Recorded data
- - - - - - -
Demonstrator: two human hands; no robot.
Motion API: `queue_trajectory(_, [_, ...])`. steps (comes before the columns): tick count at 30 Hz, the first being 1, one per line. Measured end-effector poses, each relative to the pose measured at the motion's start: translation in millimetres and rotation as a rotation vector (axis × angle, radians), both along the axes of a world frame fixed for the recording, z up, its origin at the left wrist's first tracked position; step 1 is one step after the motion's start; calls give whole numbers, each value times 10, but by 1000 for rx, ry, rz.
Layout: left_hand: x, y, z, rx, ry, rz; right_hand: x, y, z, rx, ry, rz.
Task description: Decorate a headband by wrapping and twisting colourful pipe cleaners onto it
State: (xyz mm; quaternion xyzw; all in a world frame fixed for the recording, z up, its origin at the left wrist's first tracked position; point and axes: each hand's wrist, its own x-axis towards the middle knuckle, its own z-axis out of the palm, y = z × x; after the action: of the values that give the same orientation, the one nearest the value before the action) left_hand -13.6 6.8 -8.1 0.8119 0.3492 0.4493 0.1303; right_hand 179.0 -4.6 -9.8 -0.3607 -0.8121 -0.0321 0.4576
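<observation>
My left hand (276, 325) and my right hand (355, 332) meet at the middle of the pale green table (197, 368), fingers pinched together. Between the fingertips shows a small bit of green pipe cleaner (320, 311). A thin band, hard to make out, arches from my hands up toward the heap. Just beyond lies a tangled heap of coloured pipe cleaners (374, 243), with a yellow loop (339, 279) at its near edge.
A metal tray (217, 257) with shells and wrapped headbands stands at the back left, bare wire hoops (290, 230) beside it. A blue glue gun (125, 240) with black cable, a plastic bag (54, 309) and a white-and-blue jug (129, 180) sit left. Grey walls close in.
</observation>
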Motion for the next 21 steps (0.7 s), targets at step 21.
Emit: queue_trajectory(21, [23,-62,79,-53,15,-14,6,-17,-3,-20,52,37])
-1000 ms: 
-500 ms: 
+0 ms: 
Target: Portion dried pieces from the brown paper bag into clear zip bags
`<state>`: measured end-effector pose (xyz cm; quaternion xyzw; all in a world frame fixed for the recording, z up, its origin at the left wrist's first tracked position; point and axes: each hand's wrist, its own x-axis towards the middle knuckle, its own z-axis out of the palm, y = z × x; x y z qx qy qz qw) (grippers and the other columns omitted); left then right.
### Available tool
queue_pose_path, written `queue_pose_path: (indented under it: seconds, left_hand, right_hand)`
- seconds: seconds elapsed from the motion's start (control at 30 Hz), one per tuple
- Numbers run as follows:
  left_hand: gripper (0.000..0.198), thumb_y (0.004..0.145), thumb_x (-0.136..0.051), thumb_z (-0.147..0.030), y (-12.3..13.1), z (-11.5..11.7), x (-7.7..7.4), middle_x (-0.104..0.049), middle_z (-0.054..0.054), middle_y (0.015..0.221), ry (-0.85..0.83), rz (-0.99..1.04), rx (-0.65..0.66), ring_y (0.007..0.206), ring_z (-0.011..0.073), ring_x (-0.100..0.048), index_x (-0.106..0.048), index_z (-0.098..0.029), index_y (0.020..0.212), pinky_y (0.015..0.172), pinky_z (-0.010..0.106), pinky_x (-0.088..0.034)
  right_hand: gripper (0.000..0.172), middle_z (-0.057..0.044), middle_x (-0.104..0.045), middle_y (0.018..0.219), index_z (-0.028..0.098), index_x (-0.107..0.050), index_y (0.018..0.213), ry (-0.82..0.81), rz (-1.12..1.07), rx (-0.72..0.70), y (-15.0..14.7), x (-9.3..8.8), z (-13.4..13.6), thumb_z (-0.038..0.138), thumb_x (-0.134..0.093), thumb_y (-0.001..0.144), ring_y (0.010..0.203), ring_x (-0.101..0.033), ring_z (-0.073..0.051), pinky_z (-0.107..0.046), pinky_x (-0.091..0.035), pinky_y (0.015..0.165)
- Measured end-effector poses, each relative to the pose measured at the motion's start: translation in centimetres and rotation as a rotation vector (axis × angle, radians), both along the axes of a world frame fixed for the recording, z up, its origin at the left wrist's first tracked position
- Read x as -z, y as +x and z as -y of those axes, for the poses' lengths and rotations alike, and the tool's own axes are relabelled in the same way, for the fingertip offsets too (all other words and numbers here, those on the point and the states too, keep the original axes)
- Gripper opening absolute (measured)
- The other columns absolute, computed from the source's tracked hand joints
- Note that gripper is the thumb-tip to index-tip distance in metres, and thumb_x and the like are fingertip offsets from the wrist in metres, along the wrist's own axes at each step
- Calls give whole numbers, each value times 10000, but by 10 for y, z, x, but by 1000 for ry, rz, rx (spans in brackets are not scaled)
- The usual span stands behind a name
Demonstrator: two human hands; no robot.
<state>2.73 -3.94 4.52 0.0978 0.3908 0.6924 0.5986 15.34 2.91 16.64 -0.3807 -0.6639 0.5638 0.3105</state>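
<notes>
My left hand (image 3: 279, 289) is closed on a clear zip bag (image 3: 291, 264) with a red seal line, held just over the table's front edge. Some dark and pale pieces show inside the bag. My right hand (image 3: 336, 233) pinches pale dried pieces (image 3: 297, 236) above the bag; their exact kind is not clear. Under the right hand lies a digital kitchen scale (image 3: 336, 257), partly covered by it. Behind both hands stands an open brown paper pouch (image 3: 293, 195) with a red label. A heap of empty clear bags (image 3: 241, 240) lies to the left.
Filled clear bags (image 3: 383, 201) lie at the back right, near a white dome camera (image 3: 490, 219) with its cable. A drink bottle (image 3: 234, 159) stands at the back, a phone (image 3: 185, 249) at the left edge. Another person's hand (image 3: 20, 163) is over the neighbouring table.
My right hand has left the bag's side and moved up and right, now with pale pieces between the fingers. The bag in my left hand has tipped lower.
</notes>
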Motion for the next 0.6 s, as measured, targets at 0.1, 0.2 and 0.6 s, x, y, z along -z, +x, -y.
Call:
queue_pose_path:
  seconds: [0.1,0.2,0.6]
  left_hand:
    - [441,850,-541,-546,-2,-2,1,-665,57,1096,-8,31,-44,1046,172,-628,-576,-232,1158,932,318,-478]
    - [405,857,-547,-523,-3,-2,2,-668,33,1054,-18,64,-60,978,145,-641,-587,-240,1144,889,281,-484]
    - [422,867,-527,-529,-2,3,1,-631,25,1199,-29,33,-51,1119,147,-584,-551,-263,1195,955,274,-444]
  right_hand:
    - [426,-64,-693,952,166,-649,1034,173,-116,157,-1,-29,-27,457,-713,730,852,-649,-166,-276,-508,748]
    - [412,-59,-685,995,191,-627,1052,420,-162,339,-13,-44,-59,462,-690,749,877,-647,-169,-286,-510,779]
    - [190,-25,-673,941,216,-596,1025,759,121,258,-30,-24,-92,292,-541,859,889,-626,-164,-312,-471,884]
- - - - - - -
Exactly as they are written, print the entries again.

Demonstrator: two human hands; no robot.
Motion API: `queue_trajectory(_, [_, ...])`. steps (comes before the columns): tick count at 30 Hz, the first being 1, one per line. Measured end-effector poses, each relative to the pose measured at the motion's start: translation in millimetres and rotation as a rotation vector (axis × angle, radians), both along the axes of a world frame fixed for the recording, z up, its origin at the left wrist's first tracked position; step 1 is one step after the motion's start; calls give whole numbers, each value times 10, but by 1000 for rx, ry, rz.
Layout: left_hand: x, y, z, rx, ry, rz; right_hand: x, y, z, rx, ry, rz.
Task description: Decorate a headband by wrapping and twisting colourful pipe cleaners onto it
State: (xyz mm; quaternion xyzw; all in a world frame fixed for the recording, z up, its origin at the left wrist's first tracked position; point and axes: each hand's wrist, its own x-axis towards the middle knuckle, its own z-axis out of the palm, y = z × x; after the action: of the values that give the same orientation, the one nearest the value before the action) left_hand -13.6 6.8 -8.1 0.8119 0.3492 0.4493 0.1303; right_hand 179.0 -4.6 -9.8 -0.3607 -0.8121 -0.0321 0.4576
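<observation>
My left hand (276, 325) and my right hand (355, 332) meet at the middle of the pale green table (197, 368), fingers pinched together. Between the fingertips shows a small bit of green pipe cleaner (320, 311). A thin band, hard to make out, arches from my hands up toward the heap. Just beyond lies a tangled heap of coloured pipe cleaners (374, 243), with a yellow loop (339, 279) at its near edge.
A metal tray (217, 257) with shells and wrapped headbands stands at the back left, bare wire hoops (290, 230) beside it. A blue glue gun (125, 240) with black cable, a plastic bag (54, 309) and a white-and-blue jug (129, 180) sit left. Grey walls close in.
</observation>
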Motion for the next 21 steps (0.7 s), targets at step 21.
Emit: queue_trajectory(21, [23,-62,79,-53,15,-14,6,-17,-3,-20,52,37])
-1000 ms: 
-500 ms: 
+0 ms: 
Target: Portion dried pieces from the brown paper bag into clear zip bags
`<state>`: measured end-effector pose (xyz cm; quaternion xyzw; all in a world frame fixed for the recording, z up, its origin at the left wrist's first tracked position; point and axes: each hand's wrist, its own x-axis towards the middle knuckle, its own z-axis out of the palm, y = z × x; x y z qx qy qz qw) (grippers and the other columns omitted); left then right.
### Available tool
queue_pose_path, written `queue_pose_path: (indented under it: seconds, left_hand, right_hand)`
- seconds: seconds elapsed from the motion's start (control at 30 Hz), one per tuple
- Numbers run as follows:
  left_hand: gripper (0.000..0.198), thumb_y (0.004..0.145), thumb_x (-0.136..0.051), thumb_z (-0.147..0.030), y (-12.3..13.1), z (-11.5..11.7), x (-7.7..7.4), middle_x (-0.104..0.049), middle_z (-0.054..0.054), middle_y (0.015..0.221), ry (-0.85..0.83), rz (-0.99..1.04), rx (-0.65..0.66), ring_y (0.007..0.206), ring_z (-0.011..0.073), ring_x (-0.100..0.048), index_x (-0.106..0.048), index_z (-0.098..0.029), index_y (0.020..0.212), pinky_y (0.015..0.172), pinky_z (-0.010..0.106), pinky_x (-0.088..0.034)
  right_hand: gripper (0.000..0.172), middle_z (-0.057..0.044), middle_x (-0.104..0.045), middle_y (0.018..0.219), index_z (-0.028..0.098), index_x (-0.107..0.050), index_y (0.018..0.213), ry (-0.82..0.81), rz (-1.12..1.07), rx (-0.72..0.70), y (-15.0..14.7), x (-9.3..8.8), z (-13.4..13.6), thumb_z (-0.038..0.138), thumb_x (-0.134..0.093), thumb_y (-0.001..0.144), ring_y (0.010..0.203), ring_x (-0.101..0.033), ring_z (-0.073..0.051), pinky_z (-0.107..0.046), pinky_x (-0.091..0.035), pinky_y (0.015..0.165)
- Measured end-effector poses, each relative to the pose measured at the motion's start: translation in centimetres and rotation as a rotation vector (axis × angle, radians), both along the axes of a world frame fixed for the recording, z up, its origin at the left wrist's first tracked position
- Read x as -z, y as +x and z as -y of those axes, for the poses' lengths and rotations alike, and the tool's own axes are relabelled in the same way, for the fingertip offsets too (all other words and numbers here, those on the point and the states too, keep the original axes)
- Gripper opening absolute (measured)
- The other columns absolute, computed from the source's tracked hand joints
- Note that gripper is the thumb-tip to index-tip distance in metres, and thumb_x and the like are fingertip offsets from the wrist in metres, along the wrist's own axes at each step
- Calls give whole numbers, each value times 10000, but by 10 for y, z, x, but by 1000 for ry, rz, rx (spans in brackets are not scaled)
- The usual span stands behind a name
Demonstrator: two human hands; no robot.
<state>2.73 -3.94 4.52 0.0978 0.3908 0.6924 0.5986 15.34 2.91 16.64 -0.3807 -0.6639 0.5638 0.3105</state>
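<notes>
My left hand (image 3: 279, 289) is closed on a clear zip bag (image 3: 291, 264) with a red seal line, held just over the table's front edge. Some dark and pale pieces show inside the bag. My right hand (image 3: 336, 233) pinches pale dried pieces (image 3: 297, 236) above the bag; their exact kind is not clear. Under the right hand lies a digital kitchen scale (image 3: 336, 257), partly covered by it. Behind both hands stands an open brown paper pouch (image 3: 293, 195) with a red label. A heap of empty clear bags (image 3: 241, 240) lies to the left.
Filled clear bags (image 3: 383, 201) lie at the back right, near a white dome camera (image 3: 490, 219) with its cable. A drink bottle (image 3: 234, 159) stands at the back, a phone (image 3: 185, 249) at the left edge. Another person's hand (image 3: 20, 163) is over the neighbouring table.
My right hand has left the bag's side and moved up and right, now with pale pieces between the fingers. The bag in my left hand has tipped lower.
</notes>
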Motion for the next 0.6 s, as measured, targets at 0.1, 0.2 and 0.6 s, x, y, z along -z, +x, -y.
Call:
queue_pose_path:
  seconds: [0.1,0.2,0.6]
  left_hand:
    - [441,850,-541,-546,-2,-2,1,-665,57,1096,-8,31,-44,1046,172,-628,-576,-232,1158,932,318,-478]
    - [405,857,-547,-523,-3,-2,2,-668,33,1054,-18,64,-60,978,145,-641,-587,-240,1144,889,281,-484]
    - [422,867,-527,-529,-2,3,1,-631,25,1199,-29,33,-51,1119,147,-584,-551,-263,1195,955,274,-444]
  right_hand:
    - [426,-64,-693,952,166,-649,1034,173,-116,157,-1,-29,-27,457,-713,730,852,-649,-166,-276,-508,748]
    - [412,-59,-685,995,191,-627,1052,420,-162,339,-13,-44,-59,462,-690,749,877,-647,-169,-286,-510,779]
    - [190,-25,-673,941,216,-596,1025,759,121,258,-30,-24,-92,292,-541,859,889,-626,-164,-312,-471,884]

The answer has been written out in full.